→ **What is needed**: Within the listing that follows, reproduce exactly the lines starting at the line with "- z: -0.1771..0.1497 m" and ending at the line with "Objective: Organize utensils", inclusive, and only those. Pictures are dropped.
START Given records
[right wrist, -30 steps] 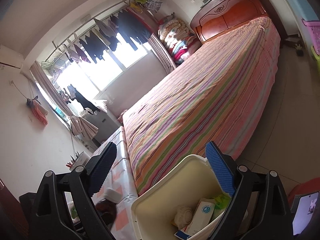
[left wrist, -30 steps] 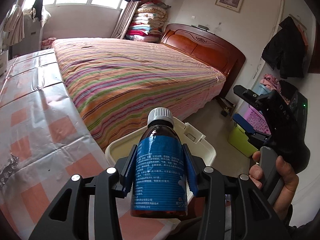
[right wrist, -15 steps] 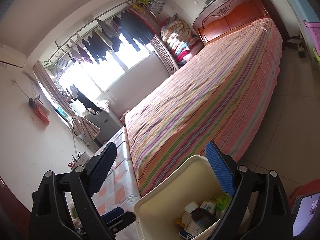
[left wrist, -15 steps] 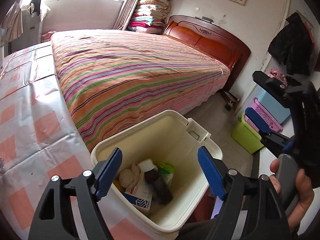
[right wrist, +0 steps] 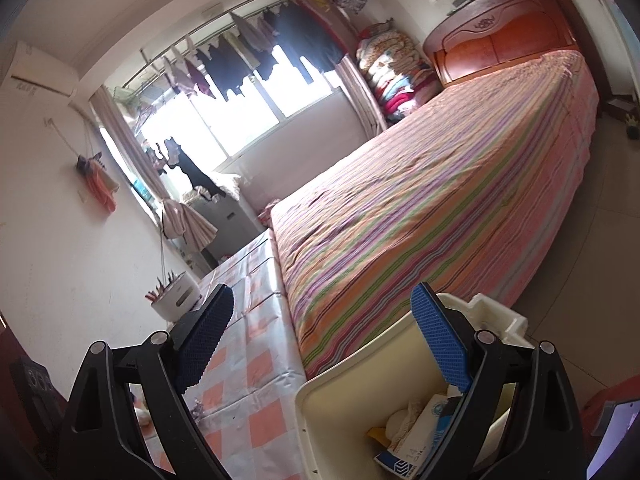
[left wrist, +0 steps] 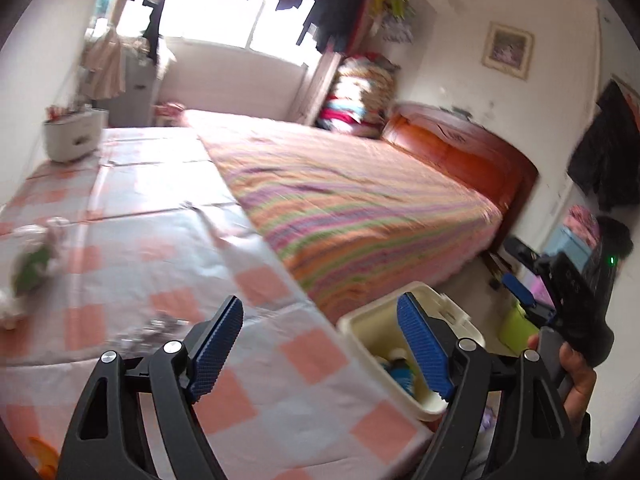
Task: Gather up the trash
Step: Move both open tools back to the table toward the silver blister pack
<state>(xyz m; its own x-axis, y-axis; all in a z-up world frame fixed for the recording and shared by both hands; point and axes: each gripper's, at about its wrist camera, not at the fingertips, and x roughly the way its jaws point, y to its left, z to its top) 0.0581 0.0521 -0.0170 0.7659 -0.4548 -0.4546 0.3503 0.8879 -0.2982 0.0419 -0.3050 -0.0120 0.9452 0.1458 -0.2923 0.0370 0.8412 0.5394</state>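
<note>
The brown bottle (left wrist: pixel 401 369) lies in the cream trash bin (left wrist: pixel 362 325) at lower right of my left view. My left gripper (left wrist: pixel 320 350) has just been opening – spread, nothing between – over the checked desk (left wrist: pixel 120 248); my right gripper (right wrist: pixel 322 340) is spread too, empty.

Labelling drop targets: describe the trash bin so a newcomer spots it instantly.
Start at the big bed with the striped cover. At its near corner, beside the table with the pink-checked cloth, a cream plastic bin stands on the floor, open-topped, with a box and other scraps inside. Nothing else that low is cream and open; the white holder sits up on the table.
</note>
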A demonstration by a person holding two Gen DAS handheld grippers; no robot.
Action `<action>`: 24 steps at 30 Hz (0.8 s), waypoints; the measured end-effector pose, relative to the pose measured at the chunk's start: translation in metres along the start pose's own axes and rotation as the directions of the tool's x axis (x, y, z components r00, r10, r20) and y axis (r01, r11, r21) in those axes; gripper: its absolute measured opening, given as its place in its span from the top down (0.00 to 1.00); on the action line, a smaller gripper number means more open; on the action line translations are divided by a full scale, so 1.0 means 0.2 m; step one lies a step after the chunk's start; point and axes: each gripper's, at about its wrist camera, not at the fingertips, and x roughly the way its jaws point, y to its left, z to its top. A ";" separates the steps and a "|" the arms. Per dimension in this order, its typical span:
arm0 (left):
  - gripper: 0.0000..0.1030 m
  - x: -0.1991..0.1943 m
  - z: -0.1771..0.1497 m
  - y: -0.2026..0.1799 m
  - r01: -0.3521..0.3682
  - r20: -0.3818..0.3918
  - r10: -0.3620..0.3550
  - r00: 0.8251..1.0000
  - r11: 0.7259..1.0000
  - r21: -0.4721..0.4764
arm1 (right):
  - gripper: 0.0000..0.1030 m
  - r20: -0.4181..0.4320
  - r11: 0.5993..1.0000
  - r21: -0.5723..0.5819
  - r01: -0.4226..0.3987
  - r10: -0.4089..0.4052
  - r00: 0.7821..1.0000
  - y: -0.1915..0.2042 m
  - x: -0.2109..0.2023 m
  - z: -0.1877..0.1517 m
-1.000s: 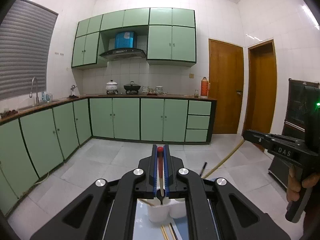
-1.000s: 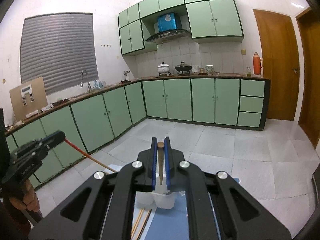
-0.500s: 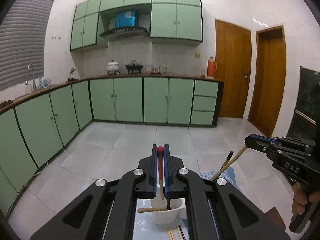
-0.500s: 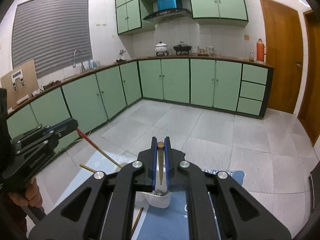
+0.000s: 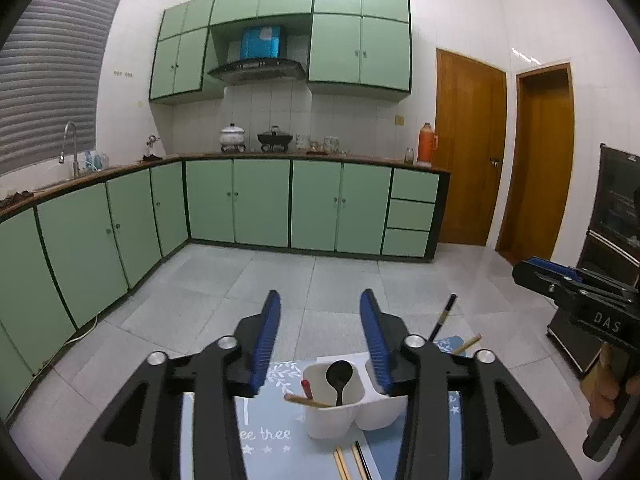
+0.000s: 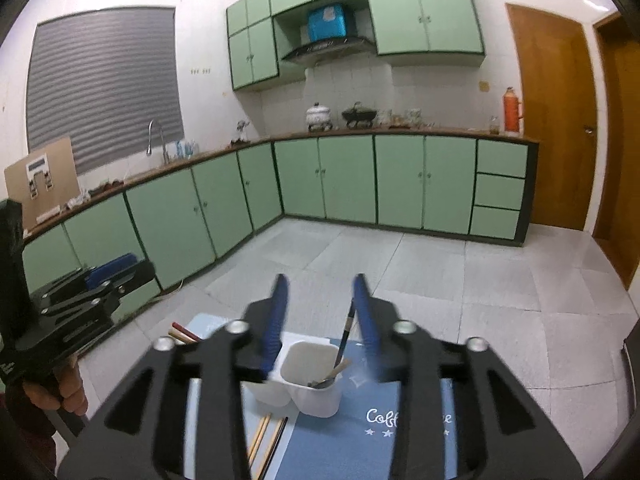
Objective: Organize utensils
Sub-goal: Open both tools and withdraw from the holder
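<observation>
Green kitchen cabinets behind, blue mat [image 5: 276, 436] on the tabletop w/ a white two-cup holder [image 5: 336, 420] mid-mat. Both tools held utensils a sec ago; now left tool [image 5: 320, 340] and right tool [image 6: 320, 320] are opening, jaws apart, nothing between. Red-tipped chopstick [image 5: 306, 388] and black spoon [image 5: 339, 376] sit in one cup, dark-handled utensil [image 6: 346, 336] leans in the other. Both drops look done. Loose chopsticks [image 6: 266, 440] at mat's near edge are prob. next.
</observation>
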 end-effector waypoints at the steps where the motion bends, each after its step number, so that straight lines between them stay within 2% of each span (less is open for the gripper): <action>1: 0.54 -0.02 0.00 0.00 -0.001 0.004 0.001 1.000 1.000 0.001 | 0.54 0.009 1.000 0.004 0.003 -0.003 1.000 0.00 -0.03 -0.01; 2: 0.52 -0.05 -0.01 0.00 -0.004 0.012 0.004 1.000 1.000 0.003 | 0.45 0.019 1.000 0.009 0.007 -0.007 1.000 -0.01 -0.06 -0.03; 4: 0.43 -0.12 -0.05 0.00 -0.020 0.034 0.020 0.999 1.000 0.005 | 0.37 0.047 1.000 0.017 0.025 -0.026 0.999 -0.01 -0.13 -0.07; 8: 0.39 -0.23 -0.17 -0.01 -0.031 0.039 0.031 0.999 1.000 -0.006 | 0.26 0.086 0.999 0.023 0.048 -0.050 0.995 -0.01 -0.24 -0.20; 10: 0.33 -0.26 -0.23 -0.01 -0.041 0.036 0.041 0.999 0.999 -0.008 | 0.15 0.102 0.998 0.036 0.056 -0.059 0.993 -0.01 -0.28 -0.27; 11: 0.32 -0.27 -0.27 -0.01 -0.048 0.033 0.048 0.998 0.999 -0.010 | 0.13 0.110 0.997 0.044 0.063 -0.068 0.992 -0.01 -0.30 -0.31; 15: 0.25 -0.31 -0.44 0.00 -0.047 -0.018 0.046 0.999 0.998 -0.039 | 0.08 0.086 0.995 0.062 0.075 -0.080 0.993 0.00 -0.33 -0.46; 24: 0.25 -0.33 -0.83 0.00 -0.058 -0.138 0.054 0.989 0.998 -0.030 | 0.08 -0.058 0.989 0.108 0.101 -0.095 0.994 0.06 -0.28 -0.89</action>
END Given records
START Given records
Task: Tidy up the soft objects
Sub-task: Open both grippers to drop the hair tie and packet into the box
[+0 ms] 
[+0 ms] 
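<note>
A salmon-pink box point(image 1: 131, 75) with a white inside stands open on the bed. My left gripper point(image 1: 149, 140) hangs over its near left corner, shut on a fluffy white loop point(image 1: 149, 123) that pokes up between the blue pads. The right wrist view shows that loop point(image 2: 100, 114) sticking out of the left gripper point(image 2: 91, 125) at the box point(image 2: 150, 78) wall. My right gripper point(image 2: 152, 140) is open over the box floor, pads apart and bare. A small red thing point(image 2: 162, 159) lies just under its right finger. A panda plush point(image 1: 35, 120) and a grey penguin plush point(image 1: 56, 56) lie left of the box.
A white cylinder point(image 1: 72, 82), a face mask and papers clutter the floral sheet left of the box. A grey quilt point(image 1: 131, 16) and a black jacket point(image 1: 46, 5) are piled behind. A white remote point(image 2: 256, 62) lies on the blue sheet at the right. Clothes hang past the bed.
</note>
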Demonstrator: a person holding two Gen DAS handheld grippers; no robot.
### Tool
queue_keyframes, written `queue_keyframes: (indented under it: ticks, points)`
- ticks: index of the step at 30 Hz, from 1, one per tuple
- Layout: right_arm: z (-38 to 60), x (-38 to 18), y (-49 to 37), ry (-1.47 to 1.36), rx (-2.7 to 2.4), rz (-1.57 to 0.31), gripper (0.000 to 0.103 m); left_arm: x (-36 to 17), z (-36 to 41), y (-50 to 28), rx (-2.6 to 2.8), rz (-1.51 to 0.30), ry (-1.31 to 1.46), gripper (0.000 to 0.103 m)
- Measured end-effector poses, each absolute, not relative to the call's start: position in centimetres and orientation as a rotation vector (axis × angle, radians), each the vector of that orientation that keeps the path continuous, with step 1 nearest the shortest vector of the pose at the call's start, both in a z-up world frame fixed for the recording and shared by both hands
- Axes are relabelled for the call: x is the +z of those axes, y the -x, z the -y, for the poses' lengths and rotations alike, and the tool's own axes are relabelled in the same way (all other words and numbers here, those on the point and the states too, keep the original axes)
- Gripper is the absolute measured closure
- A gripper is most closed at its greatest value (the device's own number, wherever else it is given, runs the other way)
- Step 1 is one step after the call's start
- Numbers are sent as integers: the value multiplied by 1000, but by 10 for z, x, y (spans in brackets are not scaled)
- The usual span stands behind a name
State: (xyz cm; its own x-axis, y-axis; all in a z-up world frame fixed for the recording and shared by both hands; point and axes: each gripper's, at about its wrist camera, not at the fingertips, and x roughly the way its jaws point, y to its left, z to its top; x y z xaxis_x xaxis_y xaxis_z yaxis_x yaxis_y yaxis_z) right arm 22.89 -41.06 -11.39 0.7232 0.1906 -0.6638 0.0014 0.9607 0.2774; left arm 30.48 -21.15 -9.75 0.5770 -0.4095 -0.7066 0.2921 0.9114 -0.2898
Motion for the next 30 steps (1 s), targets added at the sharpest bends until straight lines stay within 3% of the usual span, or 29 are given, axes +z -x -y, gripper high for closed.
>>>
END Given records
→ **Solution**:
  - z: -0.1771..0.1497 m
  - y: -0.2026..0.1799 m
  - r01: -0.3521..0.3682
  - r20: -0.3818..0.3918
  - r10: -0.3620..0.3550
  - r00: 0.8251..1.0000
  - r11: 0.7259..1.0000
  - r21: -0.4721..0.4764
arm1 (right):
  - gripper: 0.0000..0.1030 m
  - r20: -0.4181..0.4320
  - r11: 0.5993..1.0000
  - r21: -0.5723..0.5819
  - r01: -0.4226..0.3987
  - r10: -0.4089..0.4052
  - r00: 0.7821..1.0000
  - y: -0.1915..0.2042 m
  - x: -0.2109..0.2023 m
  - z: -0.1877..0.1517 m
-1.000s: 
-1.000s: 
-0.500s: 
-0.500s: 
+0.000s: 
+0.000s: 
Objective: Organize utensils

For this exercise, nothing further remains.